* **WORK REQUIRED**:
Would you give the listing back word for word once its pictures are removed?
====== RECORDED DATA
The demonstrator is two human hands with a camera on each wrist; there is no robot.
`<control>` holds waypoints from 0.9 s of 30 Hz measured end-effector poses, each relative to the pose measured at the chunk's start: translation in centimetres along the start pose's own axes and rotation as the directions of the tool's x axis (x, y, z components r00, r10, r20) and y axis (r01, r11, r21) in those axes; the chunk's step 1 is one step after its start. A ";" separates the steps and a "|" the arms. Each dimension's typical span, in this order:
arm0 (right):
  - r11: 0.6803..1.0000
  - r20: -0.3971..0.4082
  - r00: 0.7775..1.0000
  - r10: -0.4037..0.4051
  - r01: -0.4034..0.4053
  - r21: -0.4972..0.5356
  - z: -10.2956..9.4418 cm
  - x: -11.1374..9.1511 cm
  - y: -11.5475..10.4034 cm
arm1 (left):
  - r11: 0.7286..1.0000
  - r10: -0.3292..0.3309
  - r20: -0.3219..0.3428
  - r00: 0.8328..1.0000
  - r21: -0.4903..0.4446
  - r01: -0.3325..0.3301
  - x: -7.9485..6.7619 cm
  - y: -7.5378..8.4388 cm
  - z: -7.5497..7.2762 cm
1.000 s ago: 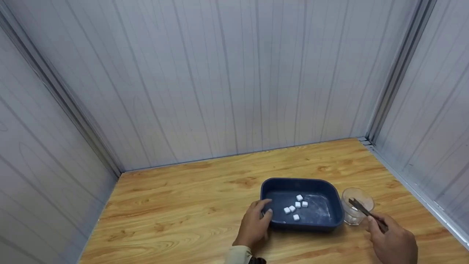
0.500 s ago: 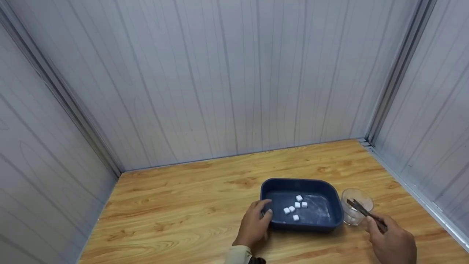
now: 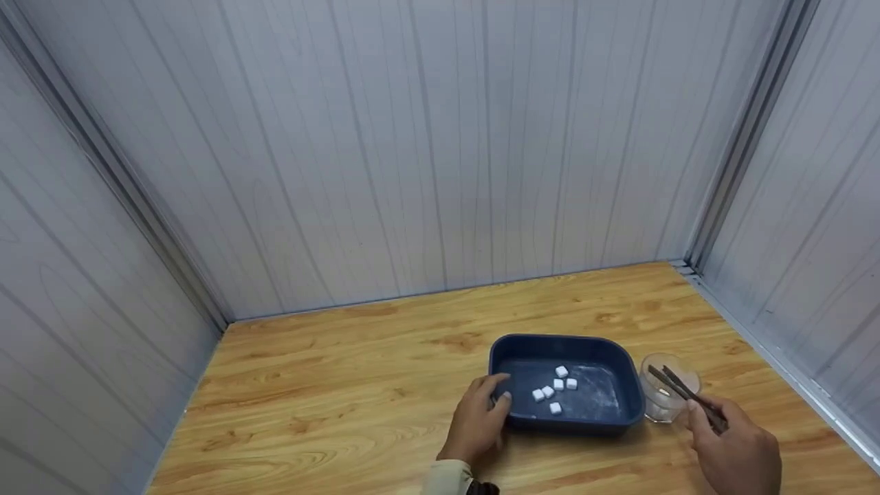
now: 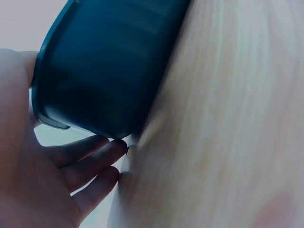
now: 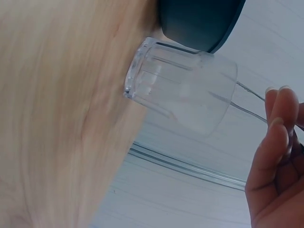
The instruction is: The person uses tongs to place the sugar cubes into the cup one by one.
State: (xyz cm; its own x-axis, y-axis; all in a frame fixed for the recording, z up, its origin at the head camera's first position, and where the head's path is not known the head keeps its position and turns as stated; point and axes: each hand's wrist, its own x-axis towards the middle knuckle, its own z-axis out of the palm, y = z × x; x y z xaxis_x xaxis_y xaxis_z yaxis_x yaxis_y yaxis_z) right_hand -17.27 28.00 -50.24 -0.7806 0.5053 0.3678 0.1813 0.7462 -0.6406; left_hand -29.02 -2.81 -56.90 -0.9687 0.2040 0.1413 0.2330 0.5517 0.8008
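Note:
In the head view my left hand (image 3: 476, 416) grips the left end of a dark blue rectangular dish (image 3: 577, 425), thumb and forefinger over its rim. The left wrist view has the other fingers (image 4: 95, 164) outside, low by the dish's corner. Several small white cubes (image 3: 558, 384) lie loose on the dish's floor. My right hand (image 3: 737, 443) pinches small dark metal tongs (image 3: 700, 405) near their back end. The tongs' two arms stand apart, their tips inside the mouth of a clear glass tumbler (image 5: 183, 85), which stands upright beside the dish.
Whitish powder (image 3: 598, 392) marks the dish's floor on the right. Everything stands on a wood-grain tabletop (image 3: 344, 385), bounded by a pale panel wall (image 3: 440, 137) behind and others at both sides. The tumbler is close to the dish's right end.
The tongs' tips have spread farther apart over the tumbler and shifted slightly up and left. My left hand, the dish and the cubes in it have stayed in place.

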 end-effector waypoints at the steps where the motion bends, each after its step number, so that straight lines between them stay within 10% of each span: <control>1: 1.000 -0.009 1.000 -0.008 0.008 0.007 0.0 0.0 -0.1 | 1.000 0.000 -0.001 1.000 -0.001 0.000 0.0 0.0 0.0; 27: 0.995 -0.101 0.993 -0.052 0.060 0.080 0.1 -0.4 -1.1 | 0.999 -0.047 -0.001 0.999 0.002 0.047 0.1 0.1 0.3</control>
State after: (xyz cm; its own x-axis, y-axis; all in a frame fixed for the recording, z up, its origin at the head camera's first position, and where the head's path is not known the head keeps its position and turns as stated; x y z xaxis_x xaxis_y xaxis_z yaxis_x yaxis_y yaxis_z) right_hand -17.26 26.92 -49.76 -0.7243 0.5072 0.4671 0.0853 0.7381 -0.6692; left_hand -29.05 -2.54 -56.97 -0.9786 0.1771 0.1045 0.1877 0.5622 0.8054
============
* **OUTPUT OF THE EXERCISE**:
The demonstrator is two human hands with a camera on each wrist; there is no robot.
`<control>` holds waypoints from 0.9 s of 30 Hz measured end-effector poses, each relative to the pose measured at the chunk's start: translation in centimetres along the start pose's own axes and rotation as the directions of the tool's x axis (x, y, z components r00, r10, r20) and y axis (r01, r11, r21) in those axes; the chunk's step 1 is one step after its start. A ";" separates the steps and a "|" the arms. Each dimension's typical span, in this order:
arm0 (right):
  - r11: 0.6803..1.0000
  - r20: -0.3971..0.4082
  - r00: 0.7775..1.0000
  - r10: -0.4037..0.4051
  - r01: -0.4034..0.4053
  - r21: -0.4972..0.5356
  - z: -10.2956..9.4418 cm
  - x: -11.1374..9.1511 cm
  - y: -11.5475..10.4034 cm
arm1 (left):
  - r11: 0.7286..1.0000
  - r10: -0.3292..0.3309
  - r20: -0.3219..0.3428
  - r00: 0.8328..1.0000
  - r21: -0.4903..0.4446
  - r01: -0.3325..0.3301
  - x: -7.9485..6.7619 cm
  - y: -7.5378..8.4388 cm
  - z: -7.5497..7.2762 cm
1.000 s ago: 
0.500 s ago: 
now: 
now: 
now: 
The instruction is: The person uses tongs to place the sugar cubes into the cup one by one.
State: (xyz cm; its own x-axis, y-axis; all in a frame fixed for the recording, z up, its origin at the head camera's first position, and where the head's path is not known the head keeps its position and turns as stated; point and axes: each hand's wrist, its own x-axis towards the middle knuckle, its own z-axis out of the palm, y = z × x; x y z xaxis_x xaxis_y xaxis_z yaxis_x yaxis_y yaxis_z) right_hand -17.27 28.00 -50.24 -0.7806 0.5053 0.3678 0.1813 0.7462 -0.6406; left_hand -29.02 -2.81 -56.90 -0.9687 0.2040 0.1413 0.2330 0.5517 0.8008
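Note:
In the head view my left hand (image 3: 476, 416) grips the left end of a dark blue rectangular dish (image 3: 577, 425), thumb and forefinger over its rim. The left wrist view has the other fingers (image 4: 95, 164) outside, low by the dish's corner. Several small white cubes (image 3: 558, 384) lie loose on the dish's floor. My right hand (image 3: 737, 443) pinches small dark metal tongs (image 3: 700, 405) near their back end. The tongs' two arms stand apart, their tips inside the mouth of a clear glass tumbler (image 5: 183, 85), which stands upright beside the dish.
Whitish powder (image 3: 598, 392) marks the dish's floor on the right. Everything stands on a wood-grain tabletop (image 3: 344, 385), bounded by a pale panel wall (image 3: 440, 137) behind and others at both sides. The tumbler is close to the dish's right end.
The tongs' tips have spread farther apart over the tumbler and shifted slightly up and left. My left hand, the dish and the cubes in it have stayed in place.
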
 end-effector waypoints at the steps where the motion bends, each after its step number, so that straight lines between them stay within 10% of each span: <control>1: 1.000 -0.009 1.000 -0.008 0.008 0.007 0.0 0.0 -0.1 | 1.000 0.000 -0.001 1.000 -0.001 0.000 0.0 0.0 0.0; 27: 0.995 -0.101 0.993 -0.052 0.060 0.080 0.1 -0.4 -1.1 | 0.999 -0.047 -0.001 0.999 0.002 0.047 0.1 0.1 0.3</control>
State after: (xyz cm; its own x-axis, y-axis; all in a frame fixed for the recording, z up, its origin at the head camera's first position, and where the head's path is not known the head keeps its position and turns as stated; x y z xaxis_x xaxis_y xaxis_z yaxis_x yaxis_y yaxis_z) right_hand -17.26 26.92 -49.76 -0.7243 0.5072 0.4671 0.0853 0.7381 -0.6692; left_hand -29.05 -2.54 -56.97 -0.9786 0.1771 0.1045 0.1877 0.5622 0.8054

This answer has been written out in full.